Internação compulsória: Neste caso, não é necessária a autorização familiar. O artigo 9.º da Lei nº 10.216/2001 estabelece a possibilidade da internação compulsória, sendo esta sempre determinada pelo juiz competente, depois de pedido formal, feito por um médico, atestando que a pessoa não tem domínio sobre a sua condição psicológica e física.
“Há a ideia de que a pessoa não pode ser internada sem sua vontade. Mas ela pode”, ressalta Fernanda. A legislação permite que as internações involuntárias ocorram desde que um terceiro solicite e um médico ateste a necessidade. “A nossa cobrança é para que as pessoas em estado grave e em surto psicótico tenham tratamento adequado o mais rápido possível”, explica.
A promotora salienta que a medida não significa que todo atendimento psiquiátrico deva resultar em internação. “Mas os médicos do Samu e do CMUM devem saber filtrar a gravidade da situação e, nos casos de urgência psiquiátrica, solicitar a internação. Isso deveria acontecer em todo o estado.”
Despreparo
O presidente da Sociedade Paranaense de Psiquiatria, André Rotta, confirma a falta de preparo dos médicos e socorristas que atendem casos de urgência. “Infelizmente, por não haver serviços de emergência psiquiátrica em Curitiba e profissionais treinados nos serviços de emergência clínica, não temos psiquiatras atendendo em hospitais. Acredito que os serviços de emergência e urgência do nosso município hoje não estejam aptos a atendê-los”, afirma.
O diretor estadual de Políticas de Urgência e Emergência e coordenador do Samu, Vinícius Filipak, afirma que todo ano os profissionais passam por capacitações para atender qualquer caso de urgência. “Conforme a gravidade do paciente com transtorno mental é possível que ele seja encaminhado direto para o hospital de acordo com as vagas de leitos disponíveis”, salienta.

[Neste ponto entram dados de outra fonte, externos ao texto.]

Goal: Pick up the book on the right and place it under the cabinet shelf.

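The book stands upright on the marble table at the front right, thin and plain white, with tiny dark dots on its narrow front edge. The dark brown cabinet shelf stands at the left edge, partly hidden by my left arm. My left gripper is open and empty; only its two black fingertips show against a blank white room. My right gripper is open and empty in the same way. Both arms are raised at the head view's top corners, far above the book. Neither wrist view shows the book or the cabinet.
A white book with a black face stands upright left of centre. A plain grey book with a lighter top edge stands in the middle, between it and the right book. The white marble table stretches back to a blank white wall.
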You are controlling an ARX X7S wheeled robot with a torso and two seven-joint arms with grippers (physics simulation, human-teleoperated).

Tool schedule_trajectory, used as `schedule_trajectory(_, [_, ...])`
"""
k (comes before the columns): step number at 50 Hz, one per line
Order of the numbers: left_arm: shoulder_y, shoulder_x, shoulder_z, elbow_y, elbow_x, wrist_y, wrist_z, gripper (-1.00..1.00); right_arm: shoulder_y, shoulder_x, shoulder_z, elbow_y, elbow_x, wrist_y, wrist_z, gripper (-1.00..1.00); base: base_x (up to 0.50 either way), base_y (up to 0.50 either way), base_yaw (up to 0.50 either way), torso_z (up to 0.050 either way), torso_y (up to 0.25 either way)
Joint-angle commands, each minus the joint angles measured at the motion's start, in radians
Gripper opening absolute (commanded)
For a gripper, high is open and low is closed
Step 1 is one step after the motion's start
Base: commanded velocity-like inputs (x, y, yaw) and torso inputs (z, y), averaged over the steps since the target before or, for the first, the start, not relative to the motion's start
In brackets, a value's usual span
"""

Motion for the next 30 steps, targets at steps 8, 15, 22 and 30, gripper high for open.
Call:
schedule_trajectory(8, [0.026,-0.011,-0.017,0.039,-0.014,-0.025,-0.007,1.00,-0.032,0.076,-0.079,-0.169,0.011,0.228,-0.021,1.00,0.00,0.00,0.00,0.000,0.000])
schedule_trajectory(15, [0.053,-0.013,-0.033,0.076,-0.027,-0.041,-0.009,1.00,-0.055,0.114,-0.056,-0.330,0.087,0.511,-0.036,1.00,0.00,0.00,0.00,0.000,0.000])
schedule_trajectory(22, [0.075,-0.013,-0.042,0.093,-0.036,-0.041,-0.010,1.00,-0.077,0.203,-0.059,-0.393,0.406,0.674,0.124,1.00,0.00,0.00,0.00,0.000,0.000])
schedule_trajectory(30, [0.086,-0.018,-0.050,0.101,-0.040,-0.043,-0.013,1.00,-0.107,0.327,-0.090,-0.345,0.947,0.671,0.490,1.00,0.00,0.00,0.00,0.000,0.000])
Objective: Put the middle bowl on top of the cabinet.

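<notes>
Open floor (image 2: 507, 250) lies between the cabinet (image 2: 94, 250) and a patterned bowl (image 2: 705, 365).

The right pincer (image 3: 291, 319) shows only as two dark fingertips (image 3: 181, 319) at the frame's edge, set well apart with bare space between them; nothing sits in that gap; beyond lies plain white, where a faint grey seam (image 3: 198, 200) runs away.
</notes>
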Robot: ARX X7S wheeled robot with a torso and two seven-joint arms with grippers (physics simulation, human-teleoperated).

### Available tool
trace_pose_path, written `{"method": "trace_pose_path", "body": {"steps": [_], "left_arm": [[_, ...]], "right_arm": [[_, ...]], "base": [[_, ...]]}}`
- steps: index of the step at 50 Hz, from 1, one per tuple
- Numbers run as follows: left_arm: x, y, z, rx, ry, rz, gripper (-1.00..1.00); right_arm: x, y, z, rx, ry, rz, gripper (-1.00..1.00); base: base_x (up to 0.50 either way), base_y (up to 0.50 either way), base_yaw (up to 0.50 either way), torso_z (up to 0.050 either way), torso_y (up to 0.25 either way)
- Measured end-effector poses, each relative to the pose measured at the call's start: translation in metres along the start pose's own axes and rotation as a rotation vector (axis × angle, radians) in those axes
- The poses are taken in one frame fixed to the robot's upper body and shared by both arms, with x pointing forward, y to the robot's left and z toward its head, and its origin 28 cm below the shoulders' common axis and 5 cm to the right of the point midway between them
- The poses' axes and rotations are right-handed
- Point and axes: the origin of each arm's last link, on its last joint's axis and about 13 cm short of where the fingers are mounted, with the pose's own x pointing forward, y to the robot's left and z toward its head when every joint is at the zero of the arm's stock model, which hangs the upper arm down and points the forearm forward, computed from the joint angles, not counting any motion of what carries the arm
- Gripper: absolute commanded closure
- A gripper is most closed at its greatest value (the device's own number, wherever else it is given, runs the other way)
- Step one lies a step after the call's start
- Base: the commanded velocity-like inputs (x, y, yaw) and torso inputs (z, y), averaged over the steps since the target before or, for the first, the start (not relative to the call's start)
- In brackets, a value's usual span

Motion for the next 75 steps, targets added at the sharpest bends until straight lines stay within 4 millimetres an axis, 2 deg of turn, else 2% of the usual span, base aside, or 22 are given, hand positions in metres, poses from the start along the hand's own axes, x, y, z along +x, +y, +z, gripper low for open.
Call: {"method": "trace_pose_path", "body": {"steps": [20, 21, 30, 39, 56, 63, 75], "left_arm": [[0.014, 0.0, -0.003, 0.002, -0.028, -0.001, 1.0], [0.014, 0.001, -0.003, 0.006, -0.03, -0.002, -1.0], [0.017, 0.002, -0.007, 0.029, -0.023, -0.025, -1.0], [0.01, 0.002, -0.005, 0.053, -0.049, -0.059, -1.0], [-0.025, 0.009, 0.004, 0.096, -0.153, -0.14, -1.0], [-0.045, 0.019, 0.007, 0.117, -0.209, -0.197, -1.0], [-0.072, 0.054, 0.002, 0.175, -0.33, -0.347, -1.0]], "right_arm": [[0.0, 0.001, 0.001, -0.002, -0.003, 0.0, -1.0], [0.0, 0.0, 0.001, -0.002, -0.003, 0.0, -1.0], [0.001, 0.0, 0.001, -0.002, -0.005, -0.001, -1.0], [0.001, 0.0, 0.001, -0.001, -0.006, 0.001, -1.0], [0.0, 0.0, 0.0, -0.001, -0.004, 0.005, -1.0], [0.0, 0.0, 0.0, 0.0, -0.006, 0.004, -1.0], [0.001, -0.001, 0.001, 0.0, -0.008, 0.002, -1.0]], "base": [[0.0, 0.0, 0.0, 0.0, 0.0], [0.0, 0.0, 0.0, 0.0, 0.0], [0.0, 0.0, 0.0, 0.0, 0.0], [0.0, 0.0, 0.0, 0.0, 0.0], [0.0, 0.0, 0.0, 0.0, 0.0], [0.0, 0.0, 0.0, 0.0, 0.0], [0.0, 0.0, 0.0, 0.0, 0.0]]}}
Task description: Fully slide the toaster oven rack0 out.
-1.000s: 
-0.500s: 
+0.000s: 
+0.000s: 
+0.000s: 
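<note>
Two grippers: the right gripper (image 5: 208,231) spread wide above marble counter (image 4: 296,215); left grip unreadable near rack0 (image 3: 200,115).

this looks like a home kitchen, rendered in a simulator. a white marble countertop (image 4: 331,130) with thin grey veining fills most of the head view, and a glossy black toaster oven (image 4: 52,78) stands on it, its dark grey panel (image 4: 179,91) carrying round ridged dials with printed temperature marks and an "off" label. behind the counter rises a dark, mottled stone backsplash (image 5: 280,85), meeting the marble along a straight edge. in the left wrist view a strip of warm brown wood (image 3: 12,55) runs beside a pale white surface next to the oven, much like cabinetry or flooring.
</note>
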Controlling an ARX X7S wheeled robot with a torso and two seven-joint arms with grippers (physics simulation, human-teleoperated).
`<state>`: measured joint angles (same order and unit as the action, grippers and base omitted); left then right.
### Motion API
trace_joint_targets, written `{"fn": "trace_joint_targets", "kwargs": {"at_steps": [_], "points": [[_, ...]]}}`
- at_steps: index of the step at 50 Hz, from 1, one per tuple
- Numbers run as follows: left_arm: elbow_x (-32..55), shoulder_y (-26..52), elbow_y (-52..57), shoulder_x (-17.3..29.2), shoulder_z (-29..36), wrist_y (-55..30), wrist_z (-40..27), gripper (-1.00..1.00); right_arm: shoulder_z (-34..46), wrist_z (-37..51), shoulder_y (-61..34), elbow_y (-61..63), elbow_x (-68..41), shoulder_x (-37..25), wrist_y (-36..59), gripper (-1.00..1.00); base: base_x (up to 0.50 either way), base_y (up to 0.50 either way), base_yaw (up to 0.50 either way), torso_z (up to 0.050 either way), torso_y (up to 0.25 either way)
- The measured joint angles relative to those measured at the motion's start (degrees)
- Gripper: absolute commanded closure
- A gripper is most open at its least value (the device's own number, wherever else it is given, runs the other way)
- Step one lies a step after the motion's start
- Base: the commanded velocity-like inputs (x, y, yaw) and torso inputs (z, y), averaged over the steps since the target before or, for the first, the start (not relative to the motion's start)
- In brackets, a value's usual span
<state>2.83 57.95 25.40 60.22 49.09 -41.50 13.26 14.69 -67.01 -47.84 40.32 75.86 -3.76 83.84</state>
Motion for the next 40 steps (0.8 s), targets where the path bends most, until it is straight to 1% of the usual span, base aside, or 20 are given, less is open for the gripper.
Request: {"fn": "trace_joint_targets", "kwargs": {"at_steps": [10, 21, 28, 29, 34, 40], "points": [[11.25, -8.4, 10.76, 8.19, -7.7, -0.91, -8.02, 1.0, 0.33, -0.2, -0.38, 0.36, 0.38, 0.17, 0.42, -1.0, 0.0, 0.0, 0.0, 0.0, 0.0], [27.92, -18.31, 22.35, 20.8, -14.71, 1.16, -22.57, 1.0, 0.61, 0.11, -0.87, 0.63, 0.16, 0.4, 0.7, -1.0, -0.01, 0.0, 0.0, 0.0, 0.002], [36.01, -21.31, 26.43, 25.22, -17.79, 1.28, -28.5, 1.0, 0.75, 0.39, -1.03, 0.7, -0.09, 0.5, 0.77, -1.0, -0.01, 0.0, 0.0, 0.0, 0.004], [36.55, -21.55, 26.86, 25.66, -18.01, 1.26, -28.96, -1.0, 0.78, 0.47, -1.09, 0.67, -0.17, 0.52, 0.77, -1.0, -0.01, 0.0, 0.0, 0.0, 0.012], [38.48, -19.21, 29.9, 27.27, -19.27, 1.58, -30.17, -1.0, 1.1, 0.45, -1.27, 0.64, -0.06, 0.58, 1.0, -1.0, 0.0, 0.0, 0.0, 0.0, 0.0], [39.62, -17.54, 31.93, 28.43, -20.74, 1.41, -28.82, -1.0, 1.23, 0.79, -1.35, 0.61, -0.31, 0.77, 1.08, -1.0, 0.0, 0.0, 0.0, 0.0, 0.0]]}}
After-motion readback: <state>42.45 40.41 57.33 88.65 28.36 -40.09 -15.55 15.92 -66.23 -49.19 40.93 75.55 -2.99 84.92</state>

Prefeitura afirma que já faz encaminhamento
A Secretaria de Saúde de Curitiba, por meio da assessoria de imprensa, informou que psiquiatras fazem consultas diárias nas oito unidades do Centro Municipal de Urgências Médicas (CMUM). O objetivo, segundo o órgão municipal, é dar o encaminhamento adequado aos pacientes que dão entrada nessas unidades. “Dependendo de cada caso e conforme a avaliação psiquiátrica, os pacientes podem ser encaminhados para hospitais psiquiátricos de Curitiba e região para atendimento nos Centros de Atendimento Psicossocial (Caps) ou mesmo acompanhamento médico nas unidades básicas de saúde”, informa a secretaria.
Em maio, foi inaugurado pela prefeitura de Curitiba o Caps 24 horas do Boqueirão, com 13 vagas para acolher pacientes portadores de transtornos mentais durante a noite e capacidade de atender até 400 pessoas por mês.
Para atender os usuários de álcool e drogas, foi ampliado o horário de atendimento dos Caps Cajuru e Portão, que agora funcionam em tempo integral, inclusive nos finais de semana, num total de 21 vagas noturnas. Para crianças e adolescentes com dependência química, a rede de saúde mental oferece o serviço 24 horas do Caps Centro Vida, na Vila Izabel, com cinco vagas noturnas.